Some of the more common developmental disorders include Attention Deficit Disorder and Attention Deficit Hyperactive Disorder (ADD/ADHD), Autism spectrum disorders including Asperger’s Syndrome, Oppositional Defiant Disorder, and Tourette’s Syndrome. These disorders have very little in common with one another, other than the fact that they are developed in childhood. Symptoms for each one vary, depending on the type of disorder.

Because they are so different, each one also has different forms of treatment. Most treatments involve counselling, but medication is also an option for certain disorders, like ADD/ADHD. Alternative therapies may also be an option, such as adjusted diet and exercise.

Dissociative

There are three types of dissociative disorders, as defined by the DSM-V. They are: Dissociative Amnesia, Depersonalization Disorder, and Dissociative Identity Disorder (DID). Unlike some of the previously listed categories of disorder, all of these are very similar in their traits.

Symptoms are not exactly alike, yet they share like characteristics. One of the major identifiers is the inability to recall certain aspects of a person’s life. Someone with dissociate amnesia may not recall parts or all of his life for a period of time, while a person with DID may have the belief he is another person and does not remember the time spent acting as someone else. Depersonalization Disorder is more along the lines of feeling apart from one’s own personhood, as though watching it from a distance. Treatments for dissociative disorders include psychotherapy, medications, and eye movement desensitization and reprocessing (EMDR).
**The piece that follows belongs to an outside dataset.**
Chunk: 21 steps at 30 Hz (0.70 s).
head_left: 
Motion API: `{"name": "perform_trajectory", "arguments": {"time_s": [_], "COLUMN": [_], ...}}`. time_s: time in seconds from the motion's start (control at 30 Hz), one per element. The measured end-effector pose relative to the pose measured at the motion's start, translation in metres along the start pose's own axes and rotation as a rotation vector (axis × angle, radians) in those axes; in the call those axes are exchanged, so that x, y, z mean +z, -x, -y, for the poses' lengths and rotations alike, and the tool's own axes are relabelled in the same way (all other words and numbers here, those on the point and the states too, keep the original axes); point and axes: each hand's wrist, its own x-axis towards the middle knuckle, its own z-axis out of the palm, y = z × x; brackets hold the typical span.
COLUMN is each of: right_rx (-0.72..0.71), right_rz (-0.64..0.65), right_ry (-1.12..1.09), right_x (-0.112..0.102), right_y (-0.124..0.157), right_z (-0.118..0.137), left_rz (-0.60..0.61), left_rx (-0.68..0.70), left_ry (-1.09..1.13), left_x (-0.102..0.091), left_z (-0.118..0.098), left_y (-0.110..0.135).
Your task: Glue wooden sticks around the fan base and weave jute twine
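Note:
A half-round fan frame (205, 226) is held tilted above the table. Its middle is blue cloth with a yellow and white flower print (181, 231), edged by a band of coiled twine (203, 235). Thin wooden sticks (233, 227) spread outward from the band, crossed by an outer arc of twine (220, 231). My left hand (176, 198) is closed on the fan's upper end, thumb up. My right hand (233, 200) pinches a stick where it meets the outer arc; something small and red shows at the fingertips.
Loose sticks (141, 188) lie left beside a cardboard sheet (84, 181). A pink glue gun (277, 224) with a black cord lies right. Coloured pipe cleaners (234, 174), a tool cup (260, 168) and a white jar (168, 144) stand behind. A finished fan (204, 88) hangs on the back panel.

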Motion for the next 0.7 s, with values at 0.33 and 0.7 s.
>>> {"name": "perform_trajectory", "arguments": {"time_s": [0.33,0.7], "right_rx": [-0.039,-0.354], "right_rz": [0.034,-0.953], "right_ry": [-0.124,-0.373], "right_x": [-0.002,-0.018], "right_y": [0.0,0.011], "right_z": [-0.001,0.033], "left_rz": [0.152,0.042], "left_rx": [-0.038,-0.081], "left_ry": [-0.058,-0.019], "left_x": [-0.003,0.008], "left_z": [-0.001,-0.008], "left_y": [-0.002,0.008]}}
Post-Traumatic Stress Disorder

PTSD can occur at any age. It is caused by outside events which lead a person to feel unsafe in his environment, such as war or assault. Similar the effects on the body as anxiety, PTSD surfaces when a person feels out of control in his environment. However, there is a true cause and effect here, whereas with anxiety, there is no real explanation behind the symptoms.

One symptom of PTSD is having intrusive memories; this is when a person recalls incidents he does not wish to bring to mind. Avoidance of people, places, or things is another symptom. A form of dissociation may also exist, called derealization. Finally, hypervigilance, or being tense and easily startled, is another symptom seen in patients with this disorder.

There are several treatments available for those suffering with PTSD, but no one treatment is a cure-all for every patient. Medications are often used, as well as psychotherapy. Group therapy is another treatment for those with PTSD. Service dogs have also been used to help severe sufferers with the disorder. Alternative therapies include yoga, swim therapy, acupuncture, and meditation.